Beaucoup de plaisir à la Fête de la Pêche

C’est une participation record pour la 19e édition de la Fête de la Pêche de Sherbrooke. Les 650 permis de pêche, en plus des 250 permis de la relève, ont trouvé preneurs.

« Hier et aujourd’hui, ce sont les deux plus grosses journées de l’existence de la Fête de la Pêche, depuis 1999 », s’enchante Armand Paré, président de la Fête de la Pêche. L’évènement, qui a commencé vendredi, se terminera dimanche.

Plusieurs familles se sont retrouvées au parc Lucien-Blanchard, samedi, pour lancer à l’eau leurs cannes, alors que vendredi, les formations de groupes scolaires ont rempli le site du Domaine Howard. « On a cinq sites aménagés en tout, je me promène partout toute la fin de semaine », note le président. Les autres zones de pêche se trouvent au barrage Turgeon, à la Halte du passant et à l’Île-Marie.

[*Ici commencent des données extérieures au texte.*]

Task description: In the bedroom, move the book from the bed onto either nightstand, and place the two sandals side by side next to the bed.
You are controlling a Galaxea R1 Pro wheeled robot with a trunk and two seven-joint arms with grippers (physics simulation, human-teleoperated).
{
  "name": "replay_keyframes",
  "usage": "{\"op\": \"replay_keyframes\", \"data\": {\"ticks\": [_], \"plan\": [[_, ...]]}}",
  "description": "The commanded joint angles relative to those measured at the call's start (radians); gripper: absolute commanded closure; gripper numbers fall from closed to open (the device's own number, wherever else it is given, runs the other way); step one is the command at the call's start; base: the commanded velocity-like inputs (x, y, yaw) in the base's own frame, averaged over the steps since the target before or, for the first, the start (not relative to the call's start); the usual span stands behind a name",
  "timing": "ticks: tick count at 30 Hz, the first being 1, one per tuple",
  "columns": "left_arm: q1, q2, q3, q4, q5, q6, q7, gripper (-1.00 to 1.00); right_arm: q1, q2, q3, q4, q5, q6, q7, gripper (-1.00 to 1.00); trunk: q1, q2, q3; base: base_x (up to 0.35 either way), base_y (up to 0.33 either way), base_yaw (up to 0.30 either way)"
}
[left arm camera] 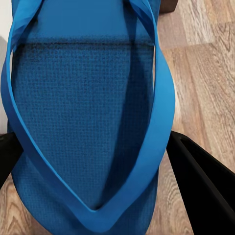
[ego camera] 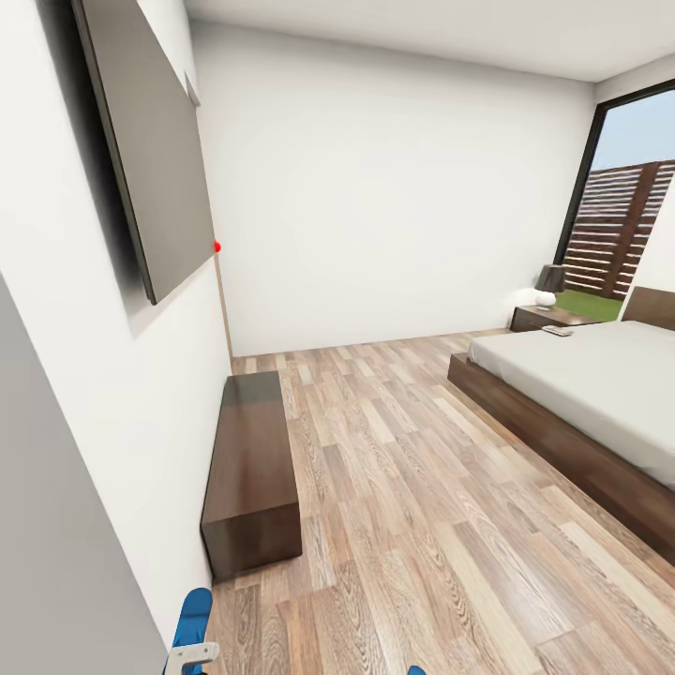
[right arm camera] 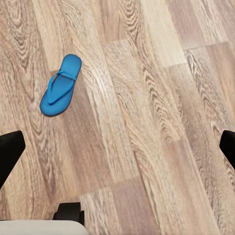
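My left gripper (left arm camera: 100,161) is shut on one bright blue sandal (left arm camera: 83,112), whose sole and straps sit between the black fingers (left arm camera: 205,186). In the head view that sandal (ego camera: 193,611) sticks up at the bottom left, above the gripper (ego camera: 192,653). The other sandal (right arm camera: 60,84) lies flat on the plank floor, seen past my right gripper (right arm camera: 117,147), which hangs open and empty above the floor. The bed (ego camera: 600,384) stands at the right with the nightstand (ego camera: 548,317) beyond its head. The book is out of view.
A long low dark bench cabinet (ego camera: 251,469) runs along the left wall under a wall-mounted screen (ego camera: 150,141). A lamp (ego camera: 549,284) and a small pale object (ego camera: 558,330) sit on the nightstand. Open wood floor (ego camera: 403,487) lies between bench and bed. A tall window (ego camera: 628,225) is at the far right.
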Motion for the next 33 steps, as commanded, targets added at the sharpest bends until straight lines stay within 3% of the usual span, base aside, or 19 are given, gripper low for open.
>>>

Pour la deuxième journée, vers 14 h, les 390 places disponibles pour les pêcheurs étaient utilisées. Le comité d’organisation tentait de trouver une solution pour chaque nouveau groupe. « Il y a des personnes qui se sont ajoutées, par rapport aux inscriptions par Internet. On réussit à jongler avec ça », explique M. Paré.

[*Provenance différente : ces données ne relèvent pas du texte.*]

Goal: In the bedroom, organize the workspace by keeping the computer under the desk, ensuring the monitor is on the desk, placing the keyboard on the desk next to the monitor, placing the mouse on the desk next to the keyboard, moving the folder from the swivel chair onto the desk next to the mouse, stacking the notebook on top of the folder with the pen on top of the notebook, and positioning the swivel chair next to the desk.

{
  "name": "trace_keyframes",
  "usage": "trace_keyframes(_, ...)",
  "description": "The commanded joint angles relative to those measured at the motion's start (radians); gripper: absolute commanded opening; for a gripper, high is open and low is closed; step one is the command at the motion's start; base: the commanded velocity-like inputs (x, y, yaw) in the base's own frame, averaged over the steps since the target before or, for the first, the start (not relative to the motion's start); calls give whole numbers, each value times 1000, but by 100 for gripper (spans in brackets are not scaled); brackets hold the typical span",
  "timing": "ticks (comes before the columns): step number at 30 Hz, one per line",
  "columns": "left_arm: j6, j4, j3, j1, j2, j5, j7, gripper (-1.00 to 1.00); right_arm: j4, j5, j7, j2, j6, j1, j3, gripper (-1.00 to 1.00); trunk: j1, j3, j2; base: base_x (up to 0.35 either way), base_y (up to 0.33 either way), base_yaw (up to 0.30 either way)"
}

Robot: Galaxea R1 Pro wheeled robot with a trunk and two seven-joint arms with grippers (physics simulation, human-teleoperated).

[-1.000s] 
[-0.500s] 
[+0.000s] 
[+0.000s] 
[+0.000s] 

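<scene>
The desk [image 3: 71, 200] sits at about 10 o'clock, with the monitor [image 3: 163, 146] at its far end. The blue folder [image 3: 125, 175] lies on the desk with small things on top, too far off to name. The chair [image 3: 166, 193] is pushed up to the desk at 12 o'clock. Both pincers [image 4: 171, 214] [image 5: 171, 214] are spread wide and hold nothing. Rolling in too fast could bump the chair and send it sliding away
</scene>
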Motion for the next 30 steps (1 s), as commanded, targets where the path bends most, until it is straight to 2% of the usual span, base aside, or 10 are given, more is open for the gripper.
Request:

Pour la 19e édition, le comité avait demandé plus de permis de pêche pour les participants, puisque les 450 de l’année dernière n’avaient pas été suffisants.

Tout près de 400 jeunes enfants se sont inscrits aux cours d’initiation à la pêche offerts. « Ça fait plaisir de voir ça. C’est notre mission de ramener les jeunes à la pêche et aux jeux en plein air. Quand on offre les bonnes choses, ils répondent », note M. Paré. La Fête de la Pêche agit d’évènement populaire pour les familles de Sherbrooke.

20 TRUITES ÉTIQUETÉES

À toutes les éditions, des poissons étiquetés sont mis à l’eau. Les chanceux participants qui mettront la main dessus se mériteront entre 100 et 10 000 $ en prix.

« C’est la première année que je n’ai personne en deux jours! Tout ce que j’attends c’est que les gens m’appellent et me disent qu’ils ont pêché les truites gagnantes », s’étonne M. Parent. L’année dernière, après deux jours de pêche, au moins 4 à 5 truites gagnantes étaient trouvées.

Selon les pêcheurs du parc Blanchard, ça ne mord pas beaucoup. Que ce soit le temps chaud, les vents, la marée basse… « Les pêcheurs ont tous leurs explications », rigole M. Paré. Malgré la faible cueillette, tous les joueurs ont du plaisir à pratiquer l’activité.